La notion centrale du droit suisse de la protection des données – et aussi l'objet qu'il protège – est celle de données personnelles (art. 4 ss de la loi fédérale sur la protection des données [LPD; RS 235.1]). À l'art. 13, al. 2, de la Constitution, il est question de données concernant les personnes. Les autres données ne sont pas protégées en vertu de la LPD.

Les données personnelles sont toutes les informations qui se rapportent à une personne identifiée ou identifiable (art. 3, let. a, LPD). Dans le premier cas, les données contiennent des indications claires sur l'identité d'une personne, tandis que dans le second cas il n'est possible d'identifier la personne que si on est en possession d'informations supplémentaires.

Selon la jurisprudence du Tribunal fédéral, il faut évaluer le caractère identifiable du point de vue du détenteur des données. On ne peut déduire le caractère identifiable sur la base des seules possibilités théoriques d'identifier la personne. Celle-ci n'est pas identifiable si le processus d'identification requiert des efforts tels qu'il est peu probable au vu de l'expérience générale que cette identification soit possible (arrêt du Tribunal fédéral du 8 septembre 2010, ATF 136 II 508, consid. 3.2 ss).

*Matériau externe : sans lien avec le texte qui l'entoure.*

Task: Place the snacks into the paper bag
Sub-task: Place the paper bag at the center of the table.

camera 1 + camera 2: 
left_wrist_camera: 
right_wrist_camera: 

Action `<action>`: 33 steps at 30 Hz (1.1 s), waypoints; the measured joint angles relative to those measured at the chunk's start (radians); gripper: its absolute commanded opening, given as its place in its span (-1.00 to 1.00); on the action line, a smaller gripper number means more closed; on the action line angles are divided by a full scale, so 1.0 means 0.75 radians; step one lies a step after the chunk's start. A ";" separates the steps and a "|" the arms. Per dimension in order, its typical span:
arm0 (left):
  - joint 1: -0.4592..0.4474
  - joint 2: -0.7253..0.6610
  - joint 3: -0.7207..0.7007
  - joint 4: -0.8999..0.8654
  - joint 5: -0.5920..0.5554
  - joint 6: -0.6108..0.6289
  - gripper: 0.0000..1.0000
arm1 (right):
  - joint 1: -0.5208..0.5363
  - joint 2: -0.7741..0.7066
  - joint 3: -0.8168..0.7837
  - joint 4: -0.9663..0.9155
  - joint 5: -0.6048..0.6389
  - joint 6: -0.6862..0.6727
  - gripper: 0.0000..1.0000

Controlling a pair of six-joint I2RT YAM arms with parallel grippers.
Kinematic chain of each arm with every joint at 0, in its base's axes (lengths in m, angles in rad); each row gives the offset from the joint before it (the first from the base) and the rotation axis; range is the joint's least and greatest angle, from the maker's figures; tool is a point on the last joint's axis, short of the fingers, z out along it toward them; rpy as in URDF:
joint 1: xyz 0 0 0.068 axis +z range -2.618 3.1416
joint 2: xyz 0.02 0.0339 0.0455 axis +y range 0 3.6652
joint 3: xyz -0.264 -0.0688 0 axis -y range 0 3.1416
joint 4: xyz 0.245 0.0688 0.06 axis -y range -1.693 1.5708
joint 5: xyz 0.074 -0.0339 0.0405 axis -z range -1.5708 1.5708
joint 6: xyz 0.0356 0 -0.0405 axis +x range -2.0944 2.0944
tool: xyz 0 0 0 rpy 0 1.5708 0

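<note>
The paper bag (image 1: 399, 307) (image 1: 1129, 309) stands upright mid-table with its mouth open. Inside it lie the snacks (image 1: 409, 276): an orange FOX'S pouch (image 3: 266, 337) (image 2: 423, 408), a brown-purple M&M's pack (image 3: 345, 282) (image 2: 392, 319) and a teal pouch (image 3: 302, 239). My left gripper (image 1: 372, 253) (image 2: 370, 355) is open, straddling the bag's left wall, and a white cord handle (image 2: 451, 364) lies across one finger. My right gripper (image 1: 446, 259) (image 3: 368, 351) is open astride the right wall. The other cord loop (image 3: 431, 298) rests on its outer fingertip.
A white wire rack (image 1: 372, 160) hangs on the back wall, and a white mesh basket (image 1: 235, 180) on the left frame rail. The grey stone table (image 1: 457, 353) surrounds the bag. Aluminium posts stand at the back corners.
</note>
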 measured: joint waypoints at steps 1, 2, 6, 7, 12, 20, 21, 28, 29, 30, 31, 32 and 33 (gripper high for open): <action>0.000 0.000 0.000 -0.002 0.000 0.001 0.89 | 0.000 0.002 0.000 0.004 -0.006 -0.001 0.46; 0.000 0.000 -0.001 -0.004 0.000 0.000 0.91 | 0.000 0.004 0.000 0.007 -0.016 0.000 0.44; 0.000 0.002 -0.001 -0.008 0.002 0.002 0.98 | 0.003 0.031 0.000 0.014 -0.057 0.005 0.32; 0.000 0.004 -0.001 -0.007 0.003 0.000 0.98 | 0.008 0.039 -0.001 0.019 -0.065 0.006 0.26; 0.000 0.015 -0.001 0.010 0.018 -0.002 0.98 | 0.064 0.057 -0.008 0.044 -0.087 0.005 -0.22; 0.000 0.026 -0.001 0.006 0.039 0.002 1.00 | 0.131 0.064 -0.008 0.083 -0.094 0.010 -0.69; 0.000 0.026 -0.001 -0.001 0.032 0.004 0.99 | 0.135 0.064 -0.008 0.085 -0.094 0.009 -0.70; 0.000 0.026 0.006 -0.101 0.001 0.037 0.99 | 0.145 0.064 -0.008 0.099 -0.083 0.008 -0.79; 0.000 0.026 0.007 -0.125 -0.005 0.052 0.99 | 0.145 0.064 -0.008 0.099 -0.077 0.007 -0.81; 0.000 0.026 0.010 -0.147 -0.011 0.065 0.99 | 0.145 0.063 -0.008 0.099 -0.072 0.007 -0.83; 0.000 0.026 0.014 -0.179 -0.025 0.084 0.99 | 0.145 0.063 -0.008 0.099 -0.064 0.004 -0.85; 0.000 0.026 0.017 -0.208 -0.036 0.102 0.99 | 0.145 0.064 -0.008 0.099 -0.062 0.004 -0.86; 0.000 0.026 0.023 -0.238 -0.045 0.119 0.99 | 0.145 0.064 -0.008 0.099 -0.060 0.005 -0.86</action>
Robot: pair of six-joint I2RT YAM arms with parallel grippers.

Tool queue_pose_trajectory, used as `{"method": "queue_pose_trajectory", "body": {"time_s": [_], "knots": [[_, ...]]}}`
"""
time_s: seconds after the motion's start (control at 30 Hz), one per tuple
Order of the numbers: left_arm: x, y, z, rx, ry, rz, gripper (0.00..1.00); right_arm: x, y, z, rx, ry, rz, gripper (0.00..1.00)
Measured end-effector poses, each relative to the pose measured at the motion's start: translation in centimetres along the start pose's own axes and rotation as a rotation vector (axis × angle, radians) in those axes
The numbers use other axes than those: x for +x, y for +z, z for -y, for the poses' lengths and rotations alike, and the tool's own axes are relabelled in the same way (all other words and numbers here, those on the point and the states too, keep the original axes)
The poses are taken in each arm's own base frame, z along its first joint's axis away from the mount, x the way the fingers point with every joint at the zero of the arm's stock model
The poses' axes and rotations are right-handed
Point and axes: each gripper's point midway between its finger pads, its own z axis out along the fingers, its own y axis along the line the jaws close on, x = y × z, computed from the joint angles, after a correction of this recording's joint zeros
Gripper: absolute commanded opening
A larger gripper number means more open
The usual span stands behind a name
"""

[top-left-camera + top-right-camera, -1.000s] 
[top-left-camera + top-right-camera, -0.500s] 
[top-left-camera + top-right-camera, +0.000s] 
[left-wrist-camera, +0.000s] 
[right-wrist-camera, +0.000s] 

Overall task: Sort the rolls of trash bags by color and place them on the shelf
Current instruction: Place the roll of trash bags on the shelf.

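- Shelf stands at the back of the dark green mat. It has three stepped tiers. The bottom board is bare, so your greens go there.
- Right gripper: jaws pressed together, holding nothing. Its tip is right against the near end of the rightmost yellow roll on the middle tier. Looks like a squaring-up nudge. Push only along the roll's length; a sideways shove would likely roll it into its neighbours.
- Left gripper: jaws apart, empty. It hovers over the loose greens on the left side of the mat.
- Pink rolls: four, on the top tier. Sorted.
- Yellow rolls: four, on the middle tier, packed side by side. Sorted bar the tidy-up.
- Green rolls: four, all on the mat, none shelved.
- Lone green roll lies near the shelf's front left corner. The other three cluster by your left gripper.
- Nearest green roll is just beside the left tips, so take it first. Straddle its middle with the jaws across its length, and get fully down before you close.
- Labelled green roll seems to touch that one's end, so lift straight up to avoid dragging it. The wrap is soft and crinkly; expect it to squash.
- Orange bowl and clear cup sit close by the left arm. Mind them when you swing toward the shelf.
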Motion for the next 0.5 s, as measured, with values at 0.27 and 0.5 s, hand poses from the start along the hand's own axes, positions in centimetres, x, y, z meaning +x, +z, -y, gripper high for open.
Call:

Cependant, des études ont montré qu'une personne est identifiable plus facilement qu'on ne le pense compte tenu du flux des données engendré par la numérisation de nos vies professionnelle et privée.

Conditions pour un traitement des données

En principe, les organes publics ne sont autorisés à traiter des données personnelles que:

  • si le traitement se fonde sur une base légale;
  • pour atteindre le but visé ou fixé par loi;
  • dans les limites de ce qui est nécessaire.

Les personnes concernées jouissent d'une protection et d'un droit d'obtenir des renseignements. Elles peuvent exiger de savoir quelles données les concernant sont traitées, demander à ce que ces données soient rectifiées, effacées ou bloquées et le cas échéant faire imposer ces droits par un tribunal.

Des exigences plus strictes existent pour les données sensibles. Il s'agit des données personnelles sur les opinions ou activités religieuses, philosophiques, politiques ou syndicales, sur la santé, la sphère intime ou l'appartenance à une race, sur des mesures d'aide sociale, et sur des poursuites ou sanctions pénales et administratives (art. 3, let. c, LPD).